WHY I HAVE CHOSEN TO BE A DARK BEAUTY ON MY WEDDING DAY – November 2nd 2005

 

Scientists have proved what women have known for years – black really does make you look slimmer.

 

 

W

hen my boyfriend popped the question this summer, my first thought (beyond overwhelming gratitude) was, naturally, The Dress. Swiftly followed by my second: why, on the day we want to look most beautiful, do we saddle ourselves with white, the most unflattering colour in existence? Instead, we wait to be widows before claiming the colour that contours, flatters and lends instant sophistication: black.

 

Scientists have just proved what women down the ages have always known: your bum doesn’t look big in black. They tell us that darker fabrics make it harder for the eye to make out shadows – and, therefore, any bumps and bulges.

 

Well, duh. We all know black is the most flattering shade to wear, particularly on our derrieres, but our love affair with the colour that is no colour goes way beyond its slimming properties.

 

Black makes us feel more powerful, mysterious and sexy.
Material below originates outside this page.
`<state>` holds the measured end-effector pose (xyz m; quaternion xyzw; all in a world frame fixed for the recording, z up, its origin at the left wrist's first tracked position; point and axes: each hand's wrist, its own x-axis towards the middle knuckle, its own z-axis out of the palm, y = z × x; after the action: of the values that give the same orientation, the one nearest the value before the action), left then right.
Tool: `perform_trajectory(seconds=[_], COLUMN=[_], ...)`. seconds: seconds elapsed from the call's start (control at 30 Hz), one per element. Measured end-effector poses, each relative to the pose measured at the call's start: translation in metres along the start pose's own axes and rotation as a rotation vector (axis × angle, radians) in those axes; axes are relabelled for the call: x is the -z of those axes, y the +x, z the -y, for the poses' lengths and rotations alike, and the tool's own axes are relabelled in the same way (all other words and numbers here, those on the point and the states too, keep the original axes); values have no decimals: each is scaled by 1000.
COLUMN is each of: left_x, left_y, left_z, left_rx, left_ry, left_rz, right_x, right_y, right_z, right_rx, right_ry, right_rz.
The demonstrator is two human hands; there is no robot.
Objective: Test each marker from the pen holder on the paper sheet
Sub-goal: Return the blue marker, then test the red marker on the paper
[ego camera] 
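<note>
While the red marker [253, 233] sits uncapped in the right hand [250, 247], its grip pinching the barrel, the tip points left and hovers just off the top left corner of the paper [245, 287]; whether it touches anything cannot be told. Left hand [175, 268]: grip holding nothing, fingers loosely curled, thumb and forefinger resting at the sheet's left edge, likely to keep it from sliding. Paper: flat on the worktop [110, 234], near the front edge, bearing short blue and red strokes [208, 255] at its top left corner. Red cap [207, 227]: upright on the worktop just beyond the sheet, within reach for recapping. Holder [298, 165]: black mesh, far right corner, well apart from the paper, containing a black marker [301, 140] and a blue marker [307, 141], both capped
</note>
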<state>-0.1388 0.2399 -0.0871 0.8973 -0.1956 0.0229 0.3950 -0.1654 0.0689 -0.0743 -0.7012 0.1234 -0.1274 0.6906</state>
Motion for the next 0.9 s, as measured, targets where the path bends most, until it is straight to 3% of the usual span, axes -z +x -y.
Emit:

It’s classic and never dates, its simple to accessorise, easy to match with itself, and you can dress it up with jewellery or down with jeans.

 

Designer Coco Chanel came up with the concept of the LBD (Little Black Dress) in the Twenties and women have word them ever since.  and women everywhere have followed her lead, from Jackie O to Audrey Hepburn.

 

My love affair with black is such that I considered it for my first wedding dress, before concluding that it might send out the wrong signals. Given the misery of our divorce eight years later, I wish I’d stuck to my guns. At least I’d have looked slimmer in the pictures.

 

I hold my hands up: I’m a black addict. Three-quarters of my wardrobe is black: bootleg jeans, cashmere jumpers, suede jackets, silk shirts. And LBDs, of course. Eleven, at the last count.

 

It’s not for want of trying to buy other colours, but if it’s a choice between looking like I have consumption and looking like I have cellulite, there’s no contest. Death-warmed-up it is.

 

A few weeks ago, I was invited to a New York society party. Knowing that every size zero woman there would be wearing black, I decided to go shopping for something pink or blue or, at the very least, silver, in a feeble attempt to stand out.

 

In an upmarket department store, I selected half-a-dozen cocktail dresses and retired to the changing rooms. It took a fellow shopper, a woman in her 40s dressed in Chanel, to put me straight. As I emerged from the changing room for the sixth time, she was waiting with black sheath dress in my size. ‘So much more flattering, dear,’ she whispered. My tally of LBDs now stands at 12.

 

The only problem with black, is that everyone wears it. Walking into a dinner party these days is like attending a wake. It’s classy and classic, but it’s also the teensiest bit boring.

 

Which is where accessories come in. Diamond accessories. It’s no surprise they’re a girl’s best friend; they go so well with black.

 

So what will I wear for my wedding two days before Christmas? Well, let me give you s tiny clue. It isn’t white.